■ Try it
Search the records below for the string "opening" and copy each line where it turns up.

■ Dataset records
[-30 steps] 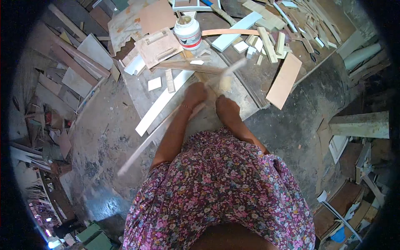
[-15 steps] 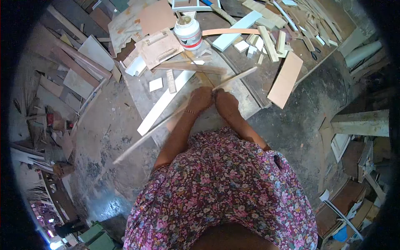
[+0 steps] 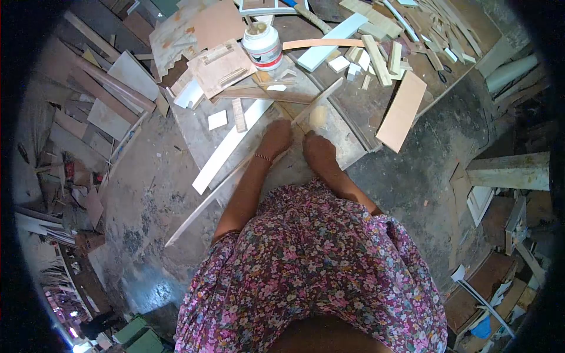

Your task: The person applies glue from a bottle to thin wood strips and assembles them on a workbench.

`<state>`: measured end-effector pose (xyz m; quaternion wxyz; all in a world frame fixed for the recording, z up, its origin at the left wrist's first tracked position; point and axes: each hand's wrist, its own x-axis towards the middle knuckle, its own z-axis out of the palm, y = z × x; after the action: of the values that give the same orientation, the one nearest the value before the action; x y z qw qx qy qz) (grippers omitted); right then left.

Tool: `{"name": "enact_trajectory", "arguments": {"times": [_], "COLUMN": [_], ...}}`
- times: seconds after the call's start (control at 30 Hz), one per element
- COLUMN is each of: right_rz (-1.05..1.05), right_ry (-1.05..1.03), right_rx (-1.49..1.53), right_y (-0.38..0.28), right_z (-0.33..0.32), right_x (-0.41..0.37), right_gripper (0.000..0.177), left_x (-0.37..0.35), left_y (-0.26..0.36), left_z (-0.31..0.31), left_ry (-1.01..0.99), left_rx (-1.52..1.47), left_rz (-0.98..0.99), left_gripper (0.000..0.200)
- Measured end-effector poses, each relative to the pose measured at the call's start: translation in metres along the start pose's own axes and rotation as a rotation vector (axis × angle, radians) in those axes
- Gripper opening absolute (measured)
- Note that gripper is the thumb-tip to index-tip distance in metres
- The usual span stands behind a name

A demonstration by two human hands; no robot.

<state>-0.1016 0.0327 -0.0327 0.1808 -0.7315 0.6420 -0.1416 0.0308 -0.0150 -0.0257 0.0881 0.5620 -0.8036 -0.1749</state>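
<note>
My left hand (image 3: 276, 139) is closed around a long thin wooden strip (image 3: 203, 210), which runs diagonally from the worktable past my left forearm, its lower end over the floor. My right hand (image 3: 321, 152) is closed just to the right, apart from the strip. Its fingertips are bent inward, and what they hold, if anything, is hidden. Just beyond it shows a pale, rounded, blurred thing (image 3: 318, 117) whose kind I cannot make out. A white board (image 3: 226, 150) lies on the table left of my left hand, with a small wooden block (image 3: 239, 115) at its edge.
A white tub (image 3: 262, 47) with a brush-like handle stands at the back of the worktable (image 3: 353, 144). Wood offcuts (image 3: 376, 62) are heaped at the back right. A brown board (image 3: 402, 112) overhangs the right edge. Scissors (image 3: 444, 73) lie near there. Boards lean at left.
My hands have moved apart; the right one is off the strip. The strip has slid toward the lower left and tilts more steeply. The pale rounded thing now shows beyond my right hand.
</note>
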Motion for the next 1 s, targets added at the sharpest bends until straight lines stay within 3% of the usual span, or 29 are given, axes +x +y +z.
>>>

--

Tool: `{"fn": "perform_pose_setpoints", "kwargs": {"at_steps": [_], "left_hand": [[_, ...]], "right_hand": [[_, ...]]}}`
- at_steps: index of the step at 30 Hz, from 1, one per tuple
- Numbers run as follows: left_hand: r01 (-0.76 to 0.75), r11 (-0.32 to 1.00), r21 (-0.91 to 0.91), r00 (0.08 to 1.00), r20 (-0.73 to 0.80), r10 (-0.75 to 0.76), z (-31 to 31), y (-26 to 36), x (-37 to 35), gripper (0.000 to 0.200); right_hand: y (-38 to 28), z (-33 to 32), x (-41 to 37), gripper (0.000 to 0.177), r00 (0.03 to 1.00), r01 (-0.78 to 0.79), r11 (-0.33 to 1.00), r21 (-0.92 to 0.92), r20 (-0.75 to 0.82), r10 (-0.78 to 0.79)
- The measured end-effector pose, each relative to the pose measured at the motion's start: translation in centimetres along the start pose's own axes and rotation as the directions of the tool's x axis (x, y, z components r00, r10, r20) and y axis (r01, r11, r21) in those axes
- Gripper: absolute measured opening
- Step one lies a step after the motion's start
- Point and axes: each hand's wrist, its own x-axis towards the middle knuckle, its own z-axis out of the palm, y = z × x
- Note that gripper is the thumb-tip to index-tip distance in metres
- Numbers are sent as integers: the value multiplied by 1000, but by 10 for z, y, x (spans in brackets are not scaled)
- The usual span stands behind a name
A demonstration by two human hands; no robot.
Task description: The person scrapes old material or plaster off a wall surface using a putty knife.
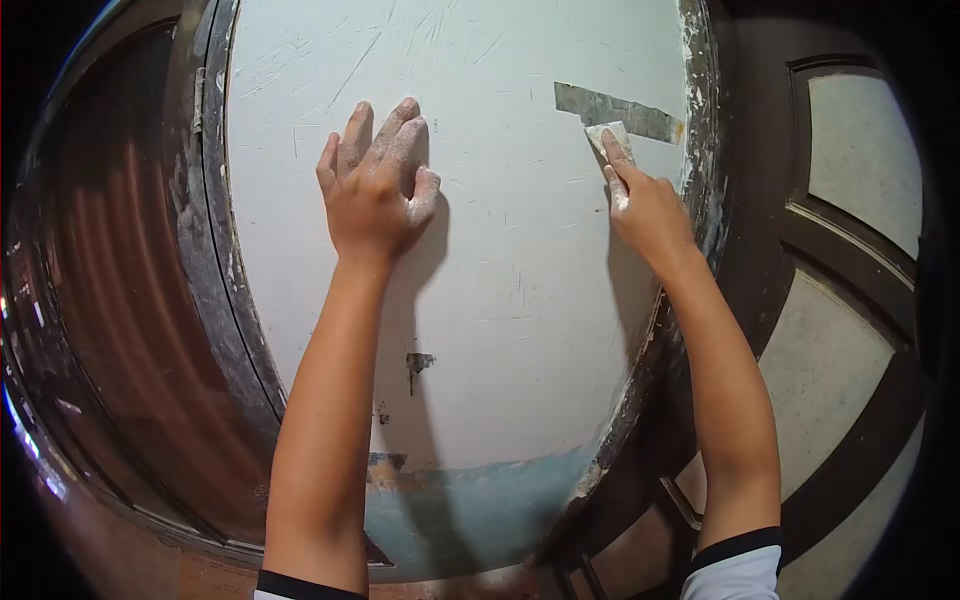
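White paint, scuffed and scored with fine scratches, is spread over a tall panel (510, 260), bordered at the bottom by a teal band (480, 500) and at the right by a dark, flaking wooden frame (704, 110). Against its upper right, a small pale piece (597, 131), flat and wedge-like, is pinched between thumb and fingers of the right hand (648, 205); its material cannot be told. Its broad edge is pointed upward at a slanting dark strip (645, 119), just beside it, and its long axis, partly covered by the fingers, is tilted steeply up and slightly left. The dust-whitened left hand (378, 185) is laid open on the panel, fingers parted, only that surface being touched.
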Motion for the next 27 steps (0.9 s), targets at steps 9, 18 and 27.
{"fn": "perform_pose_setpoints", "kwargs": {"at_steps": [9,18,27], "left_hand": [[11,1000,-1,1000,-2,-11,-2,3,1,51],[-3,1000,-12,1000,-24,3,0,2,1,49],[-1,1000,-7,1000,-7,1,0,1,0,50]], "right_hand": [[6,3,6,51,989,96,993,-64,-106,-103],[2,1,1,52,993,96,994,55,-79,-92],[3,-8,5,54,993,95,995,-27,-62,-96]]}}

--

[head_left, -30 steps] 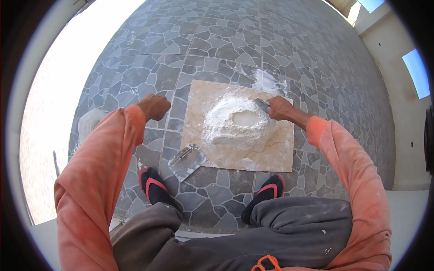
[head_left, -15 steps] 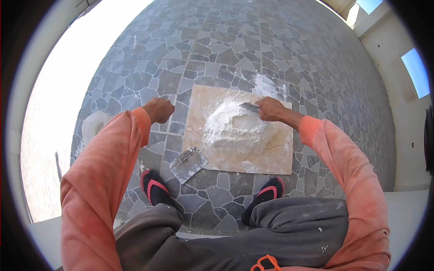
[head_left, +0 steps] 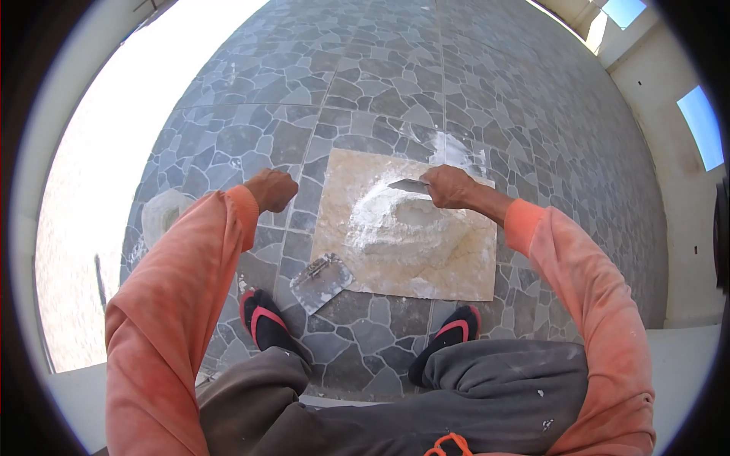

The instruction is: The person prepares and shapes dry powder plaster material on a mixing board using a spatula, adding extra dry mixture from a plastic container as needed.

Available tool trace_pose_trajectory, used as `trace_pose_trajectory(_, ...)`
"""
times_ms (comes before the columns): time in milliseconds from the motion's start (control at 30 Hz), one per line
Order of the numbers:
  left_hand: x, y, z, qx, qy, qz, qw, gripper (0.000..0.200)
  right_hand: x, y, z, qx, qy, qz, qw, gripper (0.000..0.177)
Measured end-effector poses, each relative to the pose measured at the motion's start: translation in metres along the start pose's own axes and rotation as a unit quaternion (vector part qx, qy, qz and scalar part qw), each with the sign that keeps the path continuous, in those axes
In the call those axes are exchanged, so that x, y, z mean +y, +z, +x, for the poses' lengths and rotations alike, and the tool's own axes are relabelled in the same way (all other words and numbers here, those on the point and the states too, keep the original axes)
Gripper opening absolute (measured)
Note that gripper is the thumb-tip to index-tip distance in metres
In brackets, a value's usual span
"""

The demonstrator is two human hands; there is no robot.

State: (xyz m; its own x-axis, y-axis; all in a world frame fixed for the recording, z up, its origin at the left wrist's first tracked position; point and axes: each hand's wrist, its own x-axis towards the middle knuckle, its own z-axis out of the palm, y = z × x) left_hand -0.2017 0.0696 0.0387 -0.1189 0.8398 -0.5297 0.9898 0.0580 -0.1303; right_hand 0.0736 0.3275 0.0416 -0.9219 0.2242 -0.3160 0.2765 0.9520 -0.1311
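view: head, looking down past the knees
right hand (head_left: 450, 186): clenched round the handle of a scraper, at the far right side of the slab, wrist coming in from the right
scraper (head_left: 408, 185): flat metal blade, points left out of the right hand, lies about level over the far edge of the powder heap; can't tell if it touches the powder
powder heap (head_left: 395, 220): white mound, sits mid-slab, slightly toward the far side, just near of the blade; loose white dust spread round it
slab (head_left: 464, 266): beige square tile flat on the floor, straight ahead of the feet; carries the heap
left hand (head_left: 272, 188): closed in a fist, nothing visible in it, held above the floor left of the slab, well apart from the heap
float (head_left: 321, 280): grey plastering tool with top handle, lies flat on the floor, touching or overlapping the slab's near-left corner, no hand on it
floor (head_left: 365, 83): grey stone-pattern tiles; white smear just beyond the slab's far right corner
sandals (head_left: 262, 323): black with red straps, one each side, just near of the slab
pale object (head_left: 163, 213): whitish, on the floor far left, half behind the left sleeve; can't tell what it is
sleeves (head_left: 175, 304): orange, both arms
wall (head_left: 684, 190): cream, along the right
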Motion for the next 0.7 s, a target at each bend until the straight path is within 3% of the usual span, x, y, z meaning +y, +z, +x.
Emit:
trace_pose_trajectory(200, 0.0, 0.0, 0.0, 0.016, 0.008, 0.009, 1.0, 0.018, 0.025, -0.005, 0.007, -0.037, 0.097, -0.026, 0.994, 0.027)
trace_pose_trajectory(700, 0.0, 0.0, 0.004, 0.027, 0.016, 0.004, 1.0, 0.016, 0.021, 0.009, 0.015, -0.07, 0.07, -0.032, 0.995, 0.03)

■ Answer for the task
- Gripper opening absolute (measured)
- Gripper: absolute measured opening
Gripper opening absolute (measured)

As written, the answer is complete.